One avenue of potential oil replacement that hasn’t been mentioned here is solar panels in space. We’re not there technically, of course, and transmission to earth would be a problem (beaming microwaves to a receiver-array in a desert has been suggested), but there’s lots of space available! The extreme case of this approach is a Dyson Sphere, in which a hollow sphere is constructed to enclose the sun and capture all its energy output… but now we’re really getting into science fiction.
If you want an example of a resource that became more and more expensive until its use almost vanished, consider artisan labor.
Go have a look at an old house some time, and look at the way it was built. Look at the handcrafted wood, the custom carvings on the ceiling, the way the walls are built, etc. We CAN’T build houses like that any more. We can’t afford to. I was watching “This Old House” the other day, and he mentioned that the balustrade for the stairway on the house they were working on was hand crafted and took six months to make.
Now, can you imagine having a a carpenter work for six months on a RAILING? If we built houses like that today, they’d all cost millions of dollars.
So what happened when the cost of labor started to rise? I’m sure that if you checked the newspapers in the late 1800’s - early 1900’s, you could find all sorts of handwringing article about how the price of labor was going to lead to a housing crisis. But what happened?
A) People started building less ornate houses.
B) New construction methods allowed for much less labor intensive construction. Think drywall, vinyl flooring, manufactured trusses, machine-made carpeting, and plastics.
C) Tools improved so that craftsmen could work faster and better. Power tools, new metals for blades, etc. This raised their price even further (since they could work more efficiently), but their real, hourly cost went down because they could do more in an hour.

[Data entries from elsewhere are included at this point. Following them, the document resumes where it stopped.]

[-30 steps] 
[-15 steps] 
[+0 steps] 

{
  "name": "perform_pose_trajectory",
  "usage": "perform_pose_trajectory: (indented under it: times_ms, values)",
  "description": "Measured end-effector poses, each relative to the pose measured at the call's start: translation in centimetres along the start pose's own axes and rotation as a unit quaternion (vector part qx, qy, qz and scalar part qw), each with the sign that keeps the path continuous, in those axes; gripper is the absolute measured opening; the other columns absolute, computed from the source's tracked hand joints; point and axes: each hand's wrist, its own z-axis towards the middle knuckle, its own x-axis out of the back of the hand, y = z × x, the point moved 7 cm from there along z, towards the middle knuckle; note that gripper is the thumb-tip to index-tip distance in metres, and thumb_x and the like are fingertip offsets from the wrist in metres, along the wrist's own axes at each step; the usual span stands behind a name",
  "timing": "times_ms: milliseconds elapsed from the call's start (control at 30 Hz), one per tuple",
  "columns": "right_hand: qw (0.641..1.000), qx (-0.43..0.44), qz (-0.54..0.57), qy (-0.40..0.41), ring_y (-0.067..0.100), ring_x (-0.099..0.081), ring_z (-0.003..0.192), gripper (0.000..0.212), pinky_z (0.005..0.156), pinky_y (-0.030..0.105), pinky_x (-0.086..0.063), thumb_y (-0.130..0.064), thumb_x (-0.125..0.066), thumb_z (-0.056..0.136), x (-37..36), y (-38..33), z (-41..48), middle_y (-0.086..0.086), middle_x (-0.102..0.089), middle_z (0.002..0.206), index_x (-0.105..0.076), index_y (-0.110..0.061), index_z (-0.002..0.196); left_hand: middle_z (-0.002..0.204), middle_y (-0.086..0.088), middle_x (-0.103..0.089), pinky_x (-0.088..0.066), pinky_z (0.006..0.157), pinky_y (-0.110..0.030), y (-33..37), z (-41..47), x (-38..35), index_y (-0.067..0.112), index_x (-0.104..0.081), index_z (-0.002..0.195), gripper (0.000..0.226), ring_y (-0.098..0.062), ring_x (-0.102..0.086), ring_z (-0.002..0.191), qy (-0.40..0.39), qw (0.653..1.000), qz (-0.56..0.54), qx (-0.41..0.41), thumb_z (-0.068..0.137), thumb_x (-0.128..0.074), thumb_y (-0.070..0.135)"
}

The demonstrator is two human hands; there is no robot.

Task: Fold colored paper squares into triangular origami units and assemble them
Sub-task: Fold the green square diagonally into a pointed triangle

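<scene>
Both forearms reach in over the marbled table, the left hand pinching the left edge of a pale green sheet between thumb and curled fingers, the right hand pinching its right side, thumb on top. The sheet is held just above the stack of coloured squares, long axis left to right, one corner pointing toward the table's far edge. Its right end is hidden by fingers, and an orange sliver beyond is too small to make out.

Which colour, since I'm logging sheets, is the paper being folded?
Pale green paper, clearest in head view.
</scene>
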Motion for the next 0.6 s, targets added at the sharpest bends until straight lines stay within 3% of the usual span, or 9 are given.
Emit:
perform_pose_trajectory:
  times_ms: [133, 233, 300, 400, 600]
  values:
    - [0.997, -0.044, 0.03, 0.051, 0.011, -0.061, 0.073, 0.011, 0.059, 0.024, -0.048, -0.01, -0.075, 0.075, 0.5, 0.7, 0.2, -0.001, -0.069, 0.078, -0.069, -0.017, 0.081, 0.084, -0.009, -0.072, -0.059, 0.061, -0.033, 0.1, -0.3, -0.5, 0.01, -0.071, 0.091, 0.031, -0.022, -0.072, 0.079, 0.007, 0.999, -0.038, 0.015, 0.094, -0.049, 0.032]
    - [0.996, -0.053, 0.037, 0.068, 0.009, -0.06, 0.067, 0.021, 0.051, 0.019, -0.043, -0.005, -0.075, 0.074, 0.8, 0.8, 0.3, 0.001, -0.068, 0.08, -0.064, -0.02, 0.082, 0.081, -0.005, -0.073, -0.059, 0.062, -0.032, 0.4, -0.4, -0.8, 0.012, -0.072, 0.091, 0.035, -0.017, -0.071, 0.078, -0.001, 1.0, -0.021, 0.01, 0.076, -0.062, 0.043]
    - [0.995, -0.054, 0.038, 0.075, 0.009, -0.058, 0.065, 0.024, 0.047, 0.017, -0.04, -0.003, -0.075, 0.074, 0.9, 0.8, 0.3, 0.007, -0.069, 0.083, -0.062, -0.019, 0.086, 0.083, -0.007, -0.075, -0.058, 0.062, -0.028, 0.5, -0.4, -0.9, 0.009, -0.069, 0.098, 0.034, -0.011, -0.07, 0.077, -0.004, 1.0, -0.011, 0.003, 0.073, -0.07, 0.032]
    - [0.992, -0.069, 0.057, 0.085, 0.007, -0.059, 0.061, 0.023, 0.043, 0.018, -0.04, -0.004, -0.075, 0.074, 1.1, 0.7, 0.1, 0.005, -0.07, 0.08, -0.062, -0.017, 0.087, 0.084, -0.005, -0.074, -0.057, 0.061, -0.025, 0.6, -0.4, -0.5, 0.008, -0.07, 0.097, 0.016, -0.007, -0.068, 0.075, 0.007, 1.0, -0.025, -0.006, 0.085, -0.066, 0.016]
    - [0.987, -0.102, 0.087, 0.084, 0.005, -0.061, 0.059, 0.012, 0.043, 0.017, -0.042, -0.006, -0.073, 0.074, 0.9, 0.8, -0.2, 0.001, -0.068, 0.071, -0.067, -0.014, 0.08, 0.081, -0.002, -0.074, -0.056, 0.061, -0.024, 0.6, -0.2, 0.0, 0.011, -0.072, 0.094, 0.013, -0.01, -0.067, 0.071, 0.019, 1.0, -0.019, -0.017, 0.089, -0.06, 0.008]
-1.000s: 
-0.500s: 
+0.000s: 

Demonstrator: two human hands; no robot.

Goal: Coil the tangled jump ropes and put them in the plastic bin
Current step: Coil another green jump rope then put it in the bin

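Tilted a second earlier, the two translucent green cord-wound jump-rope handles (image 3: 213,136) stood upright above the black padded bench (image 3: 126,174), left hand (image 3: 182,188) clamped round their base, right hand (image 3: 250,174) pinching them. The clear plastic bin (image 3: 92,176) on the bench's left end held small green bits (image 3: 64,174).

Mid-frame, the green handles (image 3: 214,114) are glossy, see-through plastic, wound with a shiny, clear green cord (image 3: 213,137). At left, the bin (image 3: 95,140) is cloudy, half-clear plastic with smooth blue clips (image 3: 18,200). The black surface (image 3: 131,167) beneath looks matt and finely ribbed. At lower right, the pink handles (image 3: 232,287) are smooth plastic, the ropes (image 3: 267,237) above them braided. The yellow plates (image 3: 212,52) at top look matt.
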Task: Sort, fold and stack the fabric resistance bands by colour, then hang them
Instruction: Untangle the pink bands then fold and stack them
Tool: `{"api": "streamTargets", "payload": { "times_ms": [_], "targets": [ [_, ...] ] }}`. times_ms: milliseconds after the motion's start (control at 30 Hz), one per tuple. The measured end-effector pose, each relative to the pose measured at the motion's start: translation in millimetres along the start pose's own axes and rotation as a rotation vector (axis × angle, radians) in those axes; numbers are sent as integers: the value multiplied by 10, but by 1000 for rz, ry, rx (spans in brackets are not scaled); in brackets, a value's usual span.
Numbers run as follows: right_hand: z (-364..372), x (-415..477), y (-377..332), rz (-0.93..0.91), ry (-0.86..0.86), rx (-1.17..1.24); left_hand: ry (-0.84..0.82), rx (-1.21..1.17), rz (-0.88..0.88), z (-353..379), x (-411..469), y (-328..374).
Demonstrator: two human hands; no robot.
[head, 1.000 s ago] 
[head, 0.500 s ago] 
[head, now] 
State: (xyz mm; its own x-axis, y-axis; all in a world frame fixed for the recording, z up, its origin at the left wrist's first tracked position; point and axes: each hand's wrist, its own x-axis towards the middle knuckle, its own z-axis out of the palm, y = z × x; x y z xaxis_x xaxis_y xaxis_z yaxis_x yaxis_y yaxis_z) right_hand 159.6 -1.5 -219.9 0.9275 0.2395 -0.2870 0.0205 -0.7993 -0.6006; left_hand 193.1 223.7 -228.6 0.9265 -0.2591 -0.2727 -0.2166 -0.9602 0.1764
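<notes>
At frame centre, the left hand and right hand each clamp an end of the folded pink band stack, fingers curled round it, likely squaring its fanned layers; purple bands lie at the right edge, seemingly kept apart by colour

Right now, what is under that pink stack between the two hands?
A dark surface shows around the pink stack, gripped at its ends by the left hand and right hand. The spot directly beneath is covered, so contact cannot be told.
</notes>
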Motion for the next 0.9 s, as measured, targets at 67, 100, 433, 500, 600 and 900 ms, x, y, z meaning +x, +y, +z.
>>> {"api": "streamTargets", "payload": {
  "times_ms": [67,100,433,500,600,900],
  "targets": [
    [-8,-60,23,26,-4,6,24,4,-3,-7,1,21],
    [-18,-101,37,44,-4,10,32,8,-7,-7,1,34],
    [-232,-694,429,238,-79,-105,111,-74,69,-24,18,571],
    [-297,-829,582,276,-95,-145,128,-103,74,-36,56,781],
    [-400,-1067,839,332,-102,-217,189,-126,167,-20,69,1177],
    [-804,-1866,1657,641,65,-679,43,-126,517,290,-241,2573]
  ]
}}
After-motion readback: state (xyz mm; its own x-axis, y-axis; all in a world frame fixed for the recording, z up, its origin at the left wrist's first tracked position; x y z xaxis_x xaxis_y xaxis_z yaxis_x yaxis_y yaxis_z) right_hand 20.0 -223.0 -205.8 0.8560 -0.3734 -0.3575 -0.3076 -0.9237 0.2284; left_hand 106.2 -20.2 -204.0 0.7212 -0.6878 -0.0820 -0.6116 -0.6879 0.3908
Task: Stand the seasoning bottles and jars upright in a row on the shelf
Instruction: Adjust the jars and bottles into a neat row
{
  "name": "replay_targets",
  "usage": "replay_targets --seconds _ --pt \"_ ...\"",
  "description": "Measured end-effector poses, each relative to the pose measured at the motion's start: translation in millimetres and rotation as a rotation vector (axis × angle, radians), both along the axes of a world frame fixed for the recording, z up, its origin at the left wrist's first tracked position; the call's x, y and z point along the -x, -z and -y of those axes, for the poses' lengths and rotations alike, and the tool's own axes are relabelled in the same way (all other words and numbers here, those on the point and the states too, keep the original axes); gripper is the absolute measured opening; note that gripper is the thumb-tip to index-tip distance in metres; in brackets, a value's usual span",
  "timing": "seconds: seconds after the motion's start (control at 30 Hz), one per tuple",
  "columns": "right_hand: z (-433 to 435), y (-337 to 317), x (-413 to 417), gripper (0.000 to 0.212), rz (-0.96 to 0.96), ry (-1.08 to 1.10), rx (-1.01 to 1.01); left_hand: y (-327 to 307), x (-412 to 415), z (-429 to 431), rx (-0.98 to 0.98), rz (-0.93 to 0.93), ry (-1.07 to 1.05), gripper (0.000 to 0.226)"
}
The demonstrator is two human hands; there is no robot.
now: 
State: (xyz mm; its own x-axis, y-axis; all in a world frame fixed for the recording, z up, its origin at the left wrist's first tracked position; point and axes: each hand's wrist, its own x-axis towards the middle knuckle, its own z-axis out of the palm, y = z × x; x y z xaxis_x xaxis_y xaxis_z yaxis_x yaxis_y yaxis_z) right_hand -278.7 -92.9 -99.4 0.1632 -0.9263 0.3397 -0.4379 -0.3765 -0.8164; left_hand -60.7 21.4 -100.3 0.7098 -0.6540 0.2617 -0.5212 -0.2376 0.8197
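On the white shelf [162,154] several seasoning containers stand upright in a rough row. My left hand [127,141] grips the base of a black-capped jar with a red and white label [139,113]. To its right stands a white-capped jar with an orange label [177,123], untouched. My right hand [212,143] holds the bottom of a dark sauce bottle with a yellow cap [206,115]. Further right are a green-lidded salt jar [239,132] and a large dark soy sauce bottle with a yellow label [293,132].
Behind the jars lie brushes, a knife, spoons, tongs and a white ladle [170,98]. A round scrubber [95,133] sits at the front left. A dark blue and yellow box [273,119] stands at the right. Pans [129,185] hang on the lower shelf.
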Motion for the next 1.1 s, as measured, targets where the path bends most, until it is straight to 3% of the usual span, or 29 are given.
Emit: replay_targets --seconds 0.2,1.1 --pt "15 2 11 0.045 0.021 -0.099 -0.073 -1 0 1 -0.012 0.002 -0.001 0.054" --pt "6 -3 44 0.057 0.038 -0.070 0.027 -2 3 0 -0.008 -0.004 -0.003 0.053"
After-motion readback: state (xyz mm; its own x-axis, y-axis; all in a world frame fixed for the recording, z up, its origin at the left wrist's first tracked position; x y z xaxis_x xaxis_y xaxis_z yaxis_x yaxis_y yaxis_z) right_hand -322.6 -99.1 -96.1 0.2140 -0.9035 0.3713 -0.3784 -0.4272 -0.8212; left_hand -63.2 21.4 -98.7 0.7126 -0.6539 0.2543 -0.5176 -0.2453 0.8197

That’s the way it will go with oil. As it becomes more scarce, A) We’ll start to use less of it, B) We will seek and use alternatives to oil, and C) The oil that we use will be used more efficiently.
Spain. Wood. Armada. No more Armada. No more wood. Changed Spanish society permanently by ending a long and quite successful era of massive seafaring and contributed to her decline as world power. Her lack of sea domination also forced her into some far away land based conflicts she had rather not had to fight, that made it worse. She adapted though and became a land based and coastal economy, it took a few hundred years, but she’s almost standing up again.
I doubt we will see that happen when oil dwindles, the world economy is not set under the same strain of competition and isolation as the Spanish was. It is it also most unlikely that global oil resources are struck by the same kind of disaster as the loss of the Armada was. More importantly we’re pretty inventive little animals when we set ourselves at it and we’re already working on it.
[tinfoil hat on]
If that doesn’t work we might get lucky and have the Alpha Omegans from Sirius the Dog Star come back and teach us the free energy trick again… like they did with the Pyramid builders in Egypt before they went over the Atlantic to build the massive space beacon at Techachulapichu which so unfortunately sank in the Atlantis disaster. Let’s just hope we come up with something before the big meteor strikes.
[tinfoil hat off]
Ah! A very good point. Unfortunately, the sources I have say that the input energy is mult-source - some of it being electric (crushers, conveyors, running the reduction plants), but a lot of it is in oil/refined petroleum form (bulldozers, diggers, stacker/reclaimers, running miscellaneous heavy equipment, etc.) My sources do not break it down to that level of detail, so I cannot say if it is near 50/50, or heavily weighted towards one end or the other. It’s a good point, however.